Days like this I find myself feeling like I want to write...but about what? So much is going on around me...it's like I'm sitting in my chair and the world and the chaos are spinning in rampant crazy circles around me and my chair...creating a blur.
I just finished reading a blog that I happened upon...and I'm always amazed at what I find when I need it! I was actually doing some research to help a friend find gf/cf foods for her children. It always makes me smile to read or hear about others who struggle with similar things in life. This woman also has a son with Autism and a son with ADHD. It seems that Autism and ADHD are everywhere. It's bringing people together to help one another through yet another trial in life.
We don't find things by accident...there is always a purpose.
People sometimes look at me in awe...like I must be some kind of hero...to be living with a child with Autism and one with ADHD. And I furrow my brow and think...they're my children...they ARE who they are, in part, because of the disorders...and I love them.
Yes...there are times when it's very crazy in our home...well...we ARE the CRAZY Cantwells! :)
Sometimes there are extremely loud screams coming from the mouth of Mr. Max; Screams that most normal 9 year olds would never find erupting from their bodies. We've learned not to react much. We turn, look to see it he's hurt/injured/dying and then when we see that he is not we tell him that the screaming is not an acceptable behavior. Usually it's caused by a sibling taking something, or pretending to throw something away that should not be thrown away, or because in his mind he had the cereal box first even if he hadn't even touched it yet.
What we find as pretty normal in our house...is far from normal to many people.
Max...hates homework. He gets very upset when he had to do homework. And when I'm not paying close enough attention, he makes me think that he doesn't have homework...then I realize the next morning that, in fact, he does have some. Let the screaming begin!
His newest way to show his frustration is to slap his own face. Well, that just can't make it much better, now can it.
It's a daily struggle. One that I know I can handle with the help of my Father in Heaven. And he seems to bless me with others...along the way...that can help me...or I can help them as we struggle each day through life.
Okay, so I started out with nothing to say, and then rambled on. That's par for the course I guess! Have a fantastically sunny day!
Thanks for commenting on my blog and mentioning us in your post! :) My son that is autistic is actually no longer on a GFCF diet (but he had been for 2.5years) and so far, he hasn't had any negative reactions to being back on normal foods (it's been 2months!).

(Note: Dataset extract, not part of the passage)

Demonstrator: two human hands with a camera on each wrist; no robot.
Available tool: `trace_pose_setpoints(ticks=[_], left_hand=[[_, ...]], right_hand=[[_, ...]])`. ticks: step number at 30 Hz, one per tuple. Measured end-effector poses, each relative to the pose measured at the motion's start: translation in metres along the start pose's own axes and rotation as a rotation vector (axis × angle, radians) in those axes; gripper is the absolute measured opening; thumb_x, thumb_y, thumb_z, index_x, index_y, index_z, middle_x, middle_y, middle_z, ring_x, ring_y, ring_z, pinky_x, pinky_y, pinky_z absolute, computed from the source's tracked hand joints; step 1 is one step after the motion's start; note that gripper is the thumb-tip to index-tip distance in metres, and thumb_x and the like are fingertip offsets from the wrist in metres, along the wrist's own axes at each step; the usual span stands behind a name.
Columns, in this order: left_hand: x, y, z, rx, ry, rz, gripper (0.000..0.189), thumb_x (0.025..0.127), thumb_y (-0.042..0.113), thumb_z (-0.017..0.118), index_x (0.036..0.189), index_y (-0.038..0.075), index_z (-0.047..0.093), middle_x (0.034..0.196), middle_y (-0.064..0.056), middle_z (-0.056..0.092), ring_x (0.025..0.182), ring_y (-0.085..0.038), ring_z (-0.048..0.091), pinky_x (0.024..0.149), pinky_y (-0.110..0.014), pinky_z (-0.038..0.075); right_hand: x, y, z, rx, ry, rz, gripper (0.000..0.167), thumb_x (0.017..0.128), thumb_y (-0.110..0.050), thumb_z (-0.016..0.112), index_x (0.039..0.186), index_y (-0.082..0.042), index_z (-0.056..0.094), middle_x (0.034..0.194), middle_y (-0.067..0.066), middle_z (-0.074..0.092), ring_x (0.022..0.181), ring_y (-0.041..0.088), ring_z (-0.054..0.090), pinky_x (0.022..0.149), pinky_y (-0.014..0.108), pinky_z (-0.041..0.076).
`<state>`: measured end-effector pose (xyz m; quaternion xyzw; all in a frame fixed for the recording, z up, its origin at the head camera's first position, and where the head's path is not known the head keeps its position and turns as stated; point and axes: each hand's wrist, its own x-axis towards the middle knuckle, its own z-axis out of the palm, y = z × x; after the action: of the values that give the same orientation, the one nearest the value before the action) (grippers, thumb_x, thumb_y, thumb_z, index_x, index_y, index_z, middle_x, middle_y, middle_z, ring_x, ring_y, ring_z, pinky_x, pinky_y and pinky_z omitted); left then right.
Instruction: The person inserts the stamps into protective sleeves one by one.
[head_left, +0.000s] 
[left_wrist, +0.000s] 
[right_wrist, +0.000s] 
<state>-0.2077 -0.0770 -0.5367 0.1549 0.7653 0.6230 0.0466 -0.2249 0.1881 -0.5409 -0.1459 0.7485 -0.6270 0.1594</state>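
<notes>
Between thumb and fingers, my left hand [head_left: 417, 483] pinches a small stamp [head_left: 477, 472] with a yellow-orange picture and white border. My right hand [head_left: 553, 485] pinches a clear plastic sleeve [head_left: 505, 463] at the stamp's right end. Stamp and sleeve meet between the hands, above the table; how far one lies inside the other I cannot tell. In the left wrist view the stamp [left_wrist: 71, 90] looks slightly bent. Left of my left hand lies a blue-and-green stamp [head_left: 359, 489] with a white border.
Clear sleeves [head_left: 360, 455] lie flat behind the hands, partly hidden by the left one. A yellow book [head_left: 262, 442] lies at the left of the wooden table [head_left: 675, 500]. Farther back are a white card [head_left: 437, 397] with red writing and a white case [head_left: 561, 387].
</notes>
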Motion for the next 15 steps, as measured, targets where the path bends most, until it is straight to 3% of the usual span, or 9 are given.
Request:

ReplyDeleteI loved reading about your little (well, not so little) family. My boys keep me hopping, that's for sure! :)
Will definitely be back to read more about your family .... :)
"Normal" sure had a lot of definitions, doesn't it! I think Heavenly Father really gives us the strength we need for our particular, individual experiences. That's why we look at others with awe; we really don't have the strength to bear their burdens . . . because they aren't ours!
ReplyDeleteI'm glad for blogs to keep up with each other. :)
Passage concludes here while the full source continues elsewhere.